> _EXERCISE DETAILS_: The result should be every line of the listing that contains "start".
----- MATERIAL FOR THIS TASK -----
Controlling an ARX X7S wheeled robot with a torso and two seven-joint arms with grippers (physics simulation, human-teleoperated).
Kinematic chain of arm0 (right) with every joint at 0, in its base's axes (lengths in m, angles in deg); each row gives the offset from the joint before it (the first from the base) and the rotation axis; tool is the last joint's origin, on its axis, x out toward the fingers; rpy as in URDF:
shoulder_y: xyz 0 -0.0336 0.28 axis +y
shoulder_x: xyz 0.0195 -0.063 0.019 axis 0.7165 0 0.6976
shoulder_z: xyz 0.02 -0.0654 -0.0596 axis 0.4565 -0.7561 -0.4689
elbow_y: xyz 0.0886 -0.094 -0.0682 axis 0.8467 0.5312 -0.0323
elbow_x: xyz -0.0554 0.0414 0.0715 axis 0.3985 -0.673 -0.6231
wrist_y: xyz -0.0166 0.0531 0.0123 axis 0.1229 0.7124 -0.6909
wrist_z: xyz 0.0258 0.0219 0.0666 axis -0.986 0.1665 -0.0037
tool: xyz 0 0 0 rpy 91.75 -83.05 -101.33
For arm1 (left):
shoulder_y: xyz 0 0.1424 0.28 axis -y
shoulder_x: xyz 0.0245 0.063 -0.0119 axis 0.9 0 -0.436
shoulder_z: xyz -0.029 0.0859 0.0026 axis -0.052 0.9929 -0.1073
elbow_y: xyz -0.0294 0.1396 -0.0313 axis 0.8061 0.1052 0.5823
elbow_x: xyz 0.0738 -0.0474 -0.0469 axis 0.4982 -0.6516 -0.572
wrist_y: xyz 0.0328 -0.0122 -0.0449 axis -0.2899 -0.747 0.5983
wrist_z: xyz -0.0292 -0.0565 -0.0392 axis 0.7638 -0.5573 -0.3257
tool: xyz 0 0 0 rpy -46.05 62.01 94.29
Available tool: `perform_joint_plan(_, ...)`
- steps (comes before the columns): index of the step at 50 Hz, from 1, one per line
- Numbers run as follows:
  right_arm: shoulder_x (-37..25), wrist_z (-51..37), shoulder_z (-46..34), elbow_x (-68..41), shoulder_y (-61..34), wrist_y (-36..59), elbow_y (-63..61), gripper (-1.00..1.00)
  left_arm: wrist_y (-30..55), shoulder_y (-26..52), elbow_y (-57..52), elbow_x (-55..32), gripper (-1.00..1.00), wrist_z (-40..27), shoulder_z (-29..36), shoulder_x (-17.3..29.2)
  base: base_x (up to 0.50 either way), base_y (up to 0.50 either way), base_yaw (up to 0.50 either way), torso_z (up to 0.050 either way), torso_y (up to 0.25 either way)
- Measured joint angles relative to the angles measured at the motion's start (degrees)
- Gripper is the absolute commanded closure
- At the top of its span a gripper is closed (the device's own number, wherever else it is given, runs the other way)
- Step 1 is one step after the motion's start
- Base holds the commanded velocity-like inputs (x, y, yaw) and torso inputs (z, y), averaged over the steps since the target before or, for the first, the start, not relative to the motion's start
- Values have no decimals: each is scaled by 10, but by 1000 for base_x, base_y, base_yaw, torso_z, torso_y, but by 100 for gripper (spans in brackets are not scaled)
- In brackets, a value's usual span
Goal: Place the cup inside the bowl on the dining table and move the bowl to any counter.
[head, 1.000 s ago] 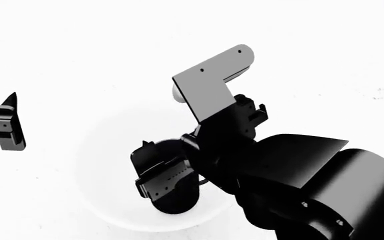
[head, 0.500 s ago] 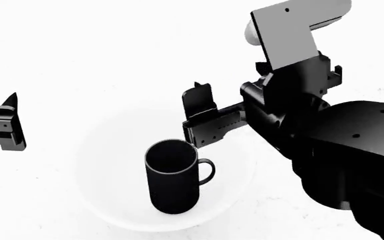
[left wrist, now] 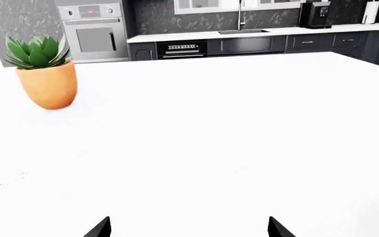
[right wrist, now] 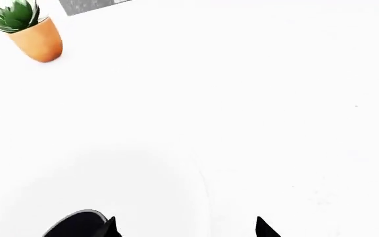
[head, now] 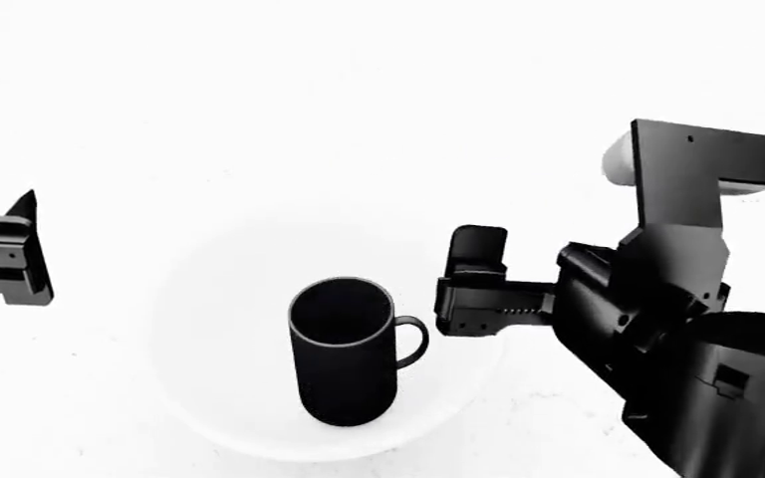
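The black cup [head: 343, 349] stands upright inside the wide white bowl [head: 223, 398] on the dining table [head: 356, 100], its loop handle turned toward my right gripper. My right gripper [head: 469, 284] hovers open just beside the cup, over the bowl's right rim, holding nothing. In the right wrist view the cup's rim [right wrist: 74, 224] shows next to one fingertip [right wrist: 110, 228], and the bowl's edge [right wrist: 203, 187] curves past. My left gripper [head: 4, 261] stays open at the far left, apart from the bowl; its fingertips [left wrist: 100, 228] frame bare tabletop. The counter [left wrist: 255, 33] with the sink lies far behind.
An orange pot with a green succulent [left wrist: 45, 74] stands on the dining table, also seen in the right wrist view as the potted plant [right wrist: 28, 32]. Past the table run dark cabinets, a wall oven [left wrist: 96, 32] and a coffee machine [left wrist: 316, 14] on the counter.
My right gripper let go of the cup, leaving it upright in the bowl, then rose and drew back to the right. The left gripper has not moved.
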Motion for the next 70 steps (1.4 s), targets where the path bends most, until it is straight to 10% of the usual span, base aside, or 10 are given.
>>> perform_joint_plan(70, 64, 87, 17, 4, 34, -105, 208, -100, -16, -14, 9, -3, -100, -1, 6, 6, 0, 0, 0, 0, 0)
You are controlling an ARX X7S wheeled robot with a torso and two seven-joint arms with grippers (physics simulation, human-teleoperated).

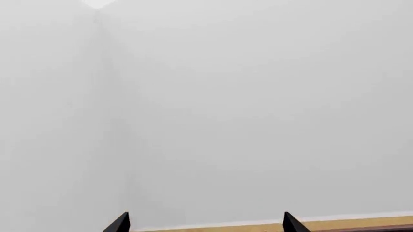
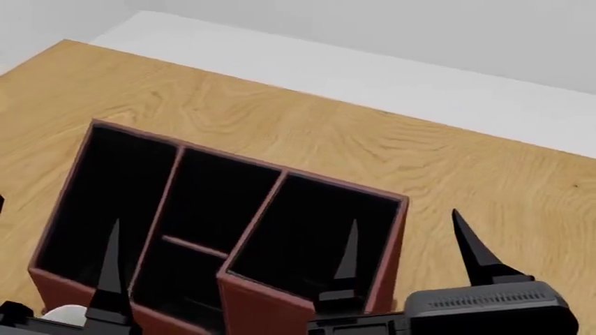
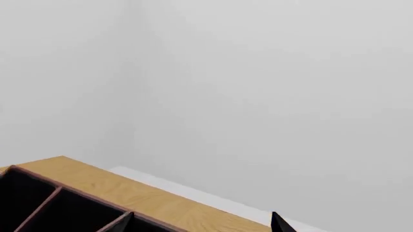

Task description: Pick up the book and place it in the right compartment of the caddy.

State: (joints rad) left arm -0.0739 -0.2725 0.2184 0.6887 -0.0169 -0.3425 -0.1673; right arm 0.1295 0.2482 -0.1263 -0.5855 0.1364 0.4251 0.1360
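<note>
Spreading across the head view, a light wooden table (image 2: 308, 132) carries the caddy (image 2: 93, 279), a wide reddish-brown box with black lining that sits near the robot and is turned at an angle. Thin dividers split it into a long section at the left, a middle section crossed by a bar, and the right compartment (image 2: 312, 237), squarish and taller-walled than the others. All the sections that show are black inside with nothing visible in them. Beyond the table's far edge lies pale floor and wall.

The book cannot be seen in any of the three views.

The right gripper (image 2: 405, 241) hangs over the right compartment's outer wall, one finger above the compartment and the other outside it over the table; its fingers stand well apart with nothing between them. The left gripper (image 1: 205, 223) shows two black tips spread wide in its wrist view, facing a blank pale wall and a strip of table edge, and it too grips nothing. In the head view, only one of its fingers (image 2: 110, 272) shows, over the caddy's long left section.
</note>
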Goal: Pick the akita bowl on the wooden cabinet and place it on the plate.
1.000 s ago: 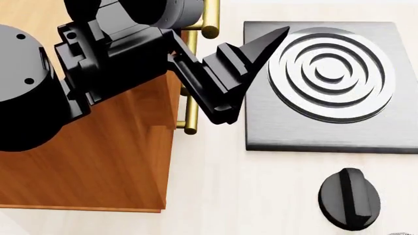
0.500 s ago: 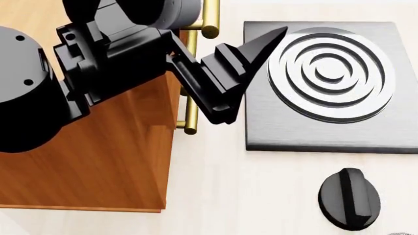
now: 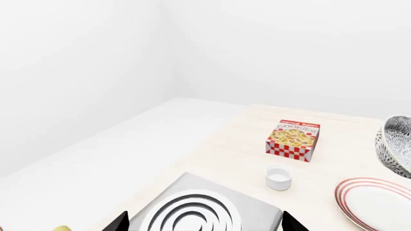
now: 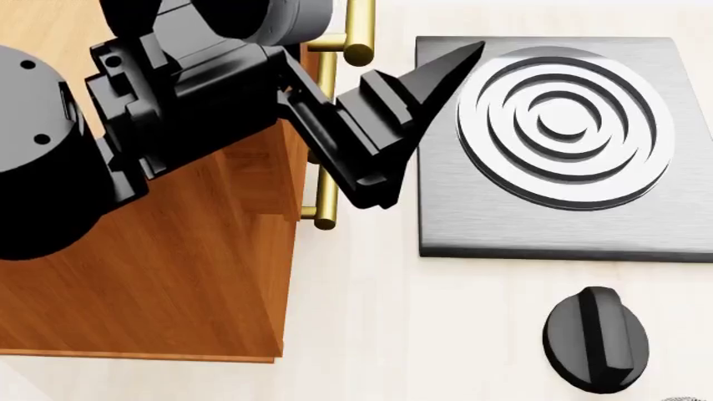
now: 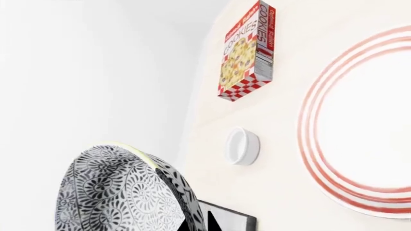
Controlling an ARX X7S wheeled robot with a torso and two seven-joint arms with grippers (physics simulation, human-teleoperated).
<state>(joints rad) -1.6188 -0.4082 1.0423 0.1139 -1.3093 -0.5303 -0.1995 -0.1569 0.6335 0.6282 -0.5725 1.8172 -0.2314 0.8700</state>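
Observation:
The akita bowl [image 5: 122,192], white with a dense dark pattern, hangs tilted in the air with my right gripper [image 5: 196,222] shut on its rim. In the left wrist view the bowl [image 3: 395,144] shows at the frame's edge, above and just beside the plate [image 3: 372,204]. The plate [image 5: 366,130] is white with red rings and lies bare on the pale table. My left gripper [image 4: 427,125] stands open and holds nothing, between the wooden cabinet [image 4: 167,276] and the stove. In its wrist view, the left gripper [image 3: 205,226] has fingertips [image 3: 119,224] wide apart.
A grey square stove [image 4: 563,142] with rings lies right of the cabinet, a black knob [image 4: 596,338] in front of it. A cookie box [image 3: 293,139] and a small white cup [image 3: 278,176] stand on the table beyond the stove. Brass handles [image 4: 326,167] stick out from the cabinet.
My left arm has shifted slightly up and to the left in the head view, its gripper still open. Nothing else has visibly moved.

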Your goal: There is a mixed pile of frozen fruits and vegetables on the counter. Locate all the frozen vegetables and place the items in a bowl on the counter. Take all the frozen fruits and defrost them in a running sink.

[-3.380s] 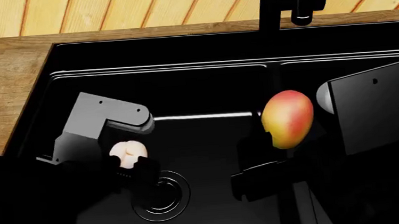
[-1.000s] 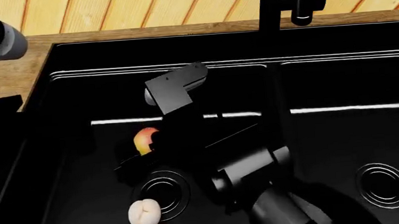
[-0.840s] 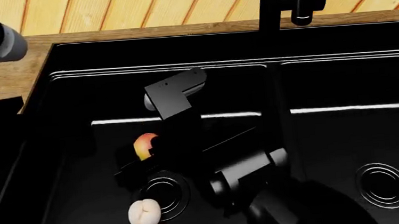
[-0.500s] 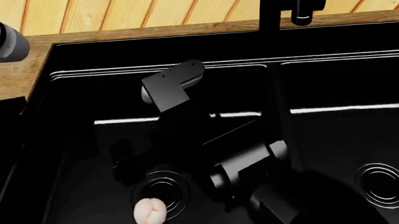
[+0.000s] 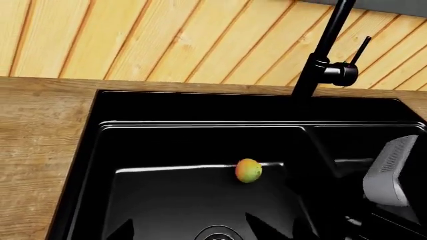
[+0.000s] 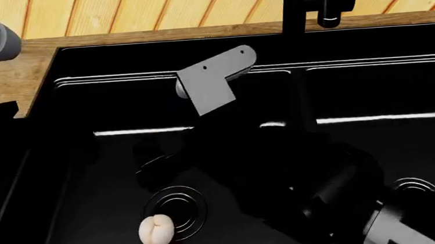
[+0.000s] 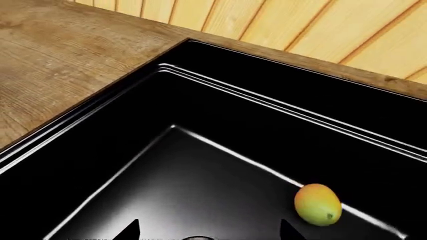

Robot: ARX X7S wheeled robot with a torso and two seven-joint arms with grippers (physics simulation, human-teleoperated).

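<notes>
Fingers of the right arm (image 7: 203, 231) are spread and empty; mango (image 7: 318, 204) lies free on the sink (image 6: 106, 96) floor just beyond them, cream fruit (image 6: 156, 232) beside the drain (image 6: 174, 211). Left fingers: cannot tell.

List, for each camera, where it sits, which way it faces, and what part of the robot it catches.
Head view: above the sink, looking down; the right arm crosses it, right gripper low in the basin above the pale lobed fruit.
Left wrist view: raised over the left basin, facing the faucet; dark fingers show.
Right wrist view: low inside the basin, facing its back corner.
Both wrist views share the mango.
</notes>
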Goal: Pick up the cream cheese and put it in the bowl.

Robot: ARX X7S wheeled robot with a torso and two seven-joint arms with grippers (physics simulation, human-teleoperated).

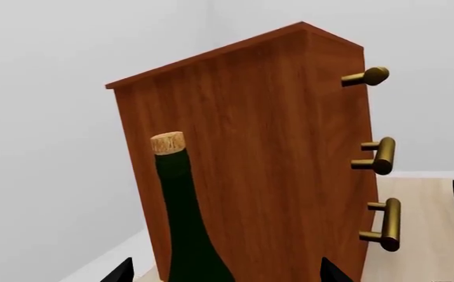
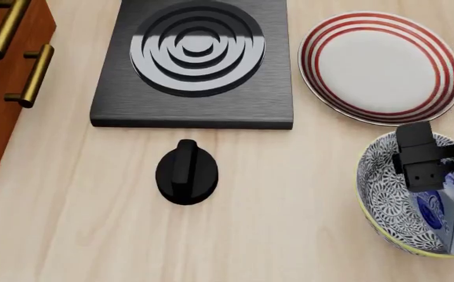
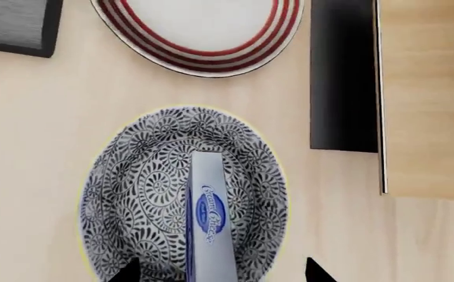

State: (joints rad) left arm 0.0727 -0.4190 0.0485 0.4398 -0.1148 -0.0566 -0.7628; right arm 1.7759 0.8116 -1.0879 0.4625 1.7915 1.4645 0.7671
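Observation:
The cream cheese (image 3: 210,217), a silver-grey box with a blue oval logo, stands on its edge inside the bowl (image 3: 133,194), leaning against the patterned wall. In the head view the cream cheese (image 2: 447,218) shows its red dot at the near end, and the bowl (image 2: 384,194) sits at the right edge of the table. My right gripper (image 3: 220,273) hangs open just above the bowl, its fingertips wide on either side of the box and apart from it. My left gripper (image 1: 227,273) is open, with nothing between its fingertips, and is out of the head view.
A white plate with red rings (image 2: 380,61) lies behind the bowl. A black stove plate (image 2: 196,64) and a black knob (image 2: 186,171) sit mid-table. A wooden cabinet with brass handles (image 2: 3,76) stands at the left; a green corked bottle (image 1: 182,217) stands against it.

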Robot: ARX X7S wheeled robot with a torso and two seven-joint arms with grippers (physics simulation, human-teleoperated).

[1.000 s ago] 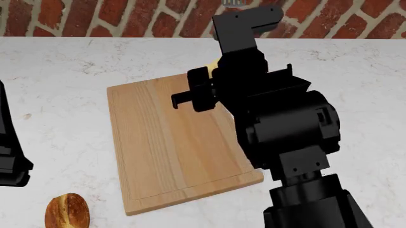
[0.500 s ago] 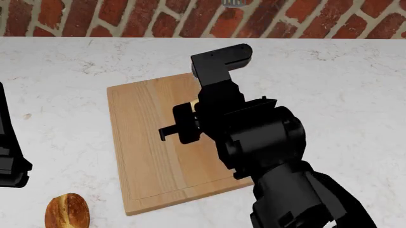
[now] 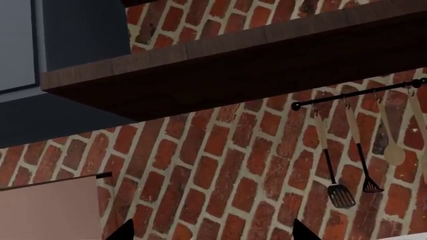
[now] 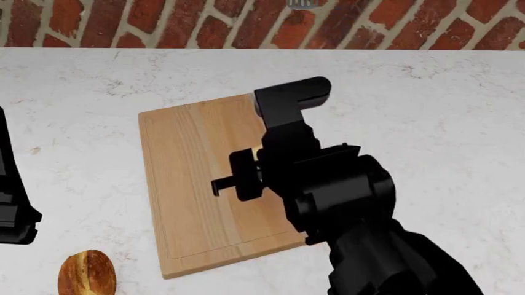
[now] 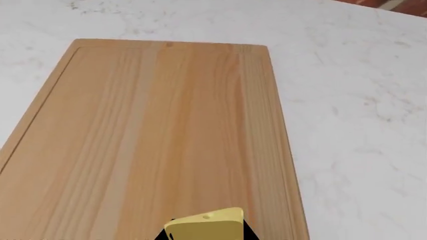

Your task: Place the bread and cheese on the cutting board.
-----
> _WORKED SOLUTION_:
- Measured joint angles relative to the angles measured at the motion's start (degrees)
- Step 1 is one step after the motion's start
- Base holds the commanded velocity-like inputs (x, y, yaw) and torso inputs (z, y), averaged over the steps since the target before or, for the first, the start, not relative to the motion's start

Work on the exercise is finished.